Under the International Convention on Civil Aviation (Chicago Convention), each country is responsible for the safety oversight of its own carriers, according to the FAA website. The FAA assesses the civil aviation authority of each country that has airlines operating to the U.S.
A December 2012 audit of India by the United Nations International Civil Aviation Organization identified "deficiencies," the FAA said in its release. Afterward, the FAA began its own assessment of India's DGCA, according to the release.
"The FAA has consulted extensively with the DGCA and other relevant Indian government ministries during its evaluation, including consultations in India in September and early December, and meetings this week in Delhi," the FAA said in the release.
The Indian government "has made significant progress" in addressing the shortfalls identified by the FAA, the agency said in the release. It didn't identify specific issues uncovered in the audits.

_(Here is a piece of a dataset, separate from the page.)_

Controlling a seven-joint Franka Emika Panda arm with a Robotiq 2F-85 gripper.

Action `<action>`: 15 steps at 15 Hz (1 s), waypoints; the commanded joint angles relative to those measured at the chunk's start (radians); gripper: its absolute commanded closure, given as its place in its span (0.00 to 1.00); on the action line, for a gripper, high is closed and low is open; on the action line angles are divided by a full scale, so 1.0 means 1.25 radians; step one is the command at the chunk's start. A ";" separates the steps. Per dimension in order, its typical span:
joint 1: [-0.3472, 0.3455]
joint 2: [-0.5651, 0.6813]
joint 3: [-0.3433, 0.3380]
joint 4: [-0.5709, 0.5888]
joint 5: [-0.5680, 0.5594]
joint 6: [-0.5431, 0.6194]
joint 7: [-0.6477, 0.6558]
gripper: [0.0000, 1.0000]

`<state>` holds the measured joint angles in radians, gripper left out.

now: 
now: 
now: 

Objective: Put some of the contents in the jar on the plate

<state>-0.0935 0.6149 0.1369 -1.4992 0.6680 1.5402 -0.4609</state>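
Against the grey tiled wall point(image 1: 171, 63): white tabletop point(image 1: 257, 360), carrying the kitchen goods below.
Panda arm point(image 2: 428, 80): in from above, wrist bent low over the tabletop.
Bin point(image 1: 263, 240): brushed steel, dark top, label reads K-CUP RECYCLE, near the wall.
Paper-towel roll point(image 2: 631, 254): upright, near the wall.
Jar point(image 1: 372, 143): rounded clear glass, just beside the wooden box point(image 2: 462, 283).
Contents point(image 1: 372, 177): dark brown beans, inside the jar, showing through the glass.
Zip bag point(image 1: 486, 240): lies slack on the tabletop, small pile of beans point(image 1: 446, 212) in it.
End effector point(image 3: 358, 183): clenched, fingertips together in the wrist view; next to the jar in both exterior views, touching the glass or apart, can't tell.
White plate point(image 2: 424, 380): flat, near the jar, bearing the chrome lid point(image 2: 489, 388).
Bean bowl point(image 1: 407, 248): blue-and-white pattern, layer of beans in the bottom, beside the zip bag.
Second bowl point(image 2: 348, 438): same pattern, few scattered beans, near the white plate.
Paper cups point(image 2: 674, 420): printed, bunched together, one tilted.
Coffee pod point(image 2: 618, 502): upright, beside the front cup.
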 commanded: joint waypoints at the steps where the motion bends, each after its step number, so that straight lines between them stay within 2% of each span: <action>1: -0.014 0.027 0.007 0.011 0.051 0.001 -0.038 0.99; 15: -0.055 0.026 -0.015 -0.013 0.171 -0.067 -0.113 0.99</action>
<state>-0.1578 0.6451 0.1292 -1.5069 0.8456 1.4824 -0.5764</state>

The FAA's downgrade "is of significant interest" to the European Union, Dale Kidd, a spokesman for the European Commission in Brussels, said in an e-mail. While the EU Safety List and FAA's rankings aren't directly linked, the Europeans will study the U.S. findings, Kidd said. The EU Air Safety Committee will study the issue at its next meeting in March, he said.
An IASA assessment determines if the foreign authority provides oversight to its carriers that operate to the U.S., according to international standards.
A Category 1 rating lets airlines add more services to the U.S. or to become partners with U.S. carriers, an arrangement known as code-sharing, according to the FAA website. It doesn't bar airlines from continuing existing service.
Before lowering a nation's ranking, the FAA typically spends months working with regulators in a bid to improve oversight, Steve Wallace, a retired FAA official, said in an interview. Wallace helped oversee the program in Europe and the Middle East during the 1990s.
The FAA focuses on whether a country has adequate regulations in place and a qualified staff of inspectors to ensure that airlines and maintenance bases follow the law, he said.
"It has done a tremendous amount about aviation safety internationally," he said.
The FAA's assessments of foreign nations grew out of the 1990 crash of an Avianca Holdings flight from Medellin, Colombia, to New York. The plane ran out of fuel before reaching John F. Kennedy International Airport, raising questions about the airline's safety procedures. The crash killed 73.
The FAA's program often creates controversy in other nations and has at times prompted nations to retaliate against U.S. carriers, Wallace said.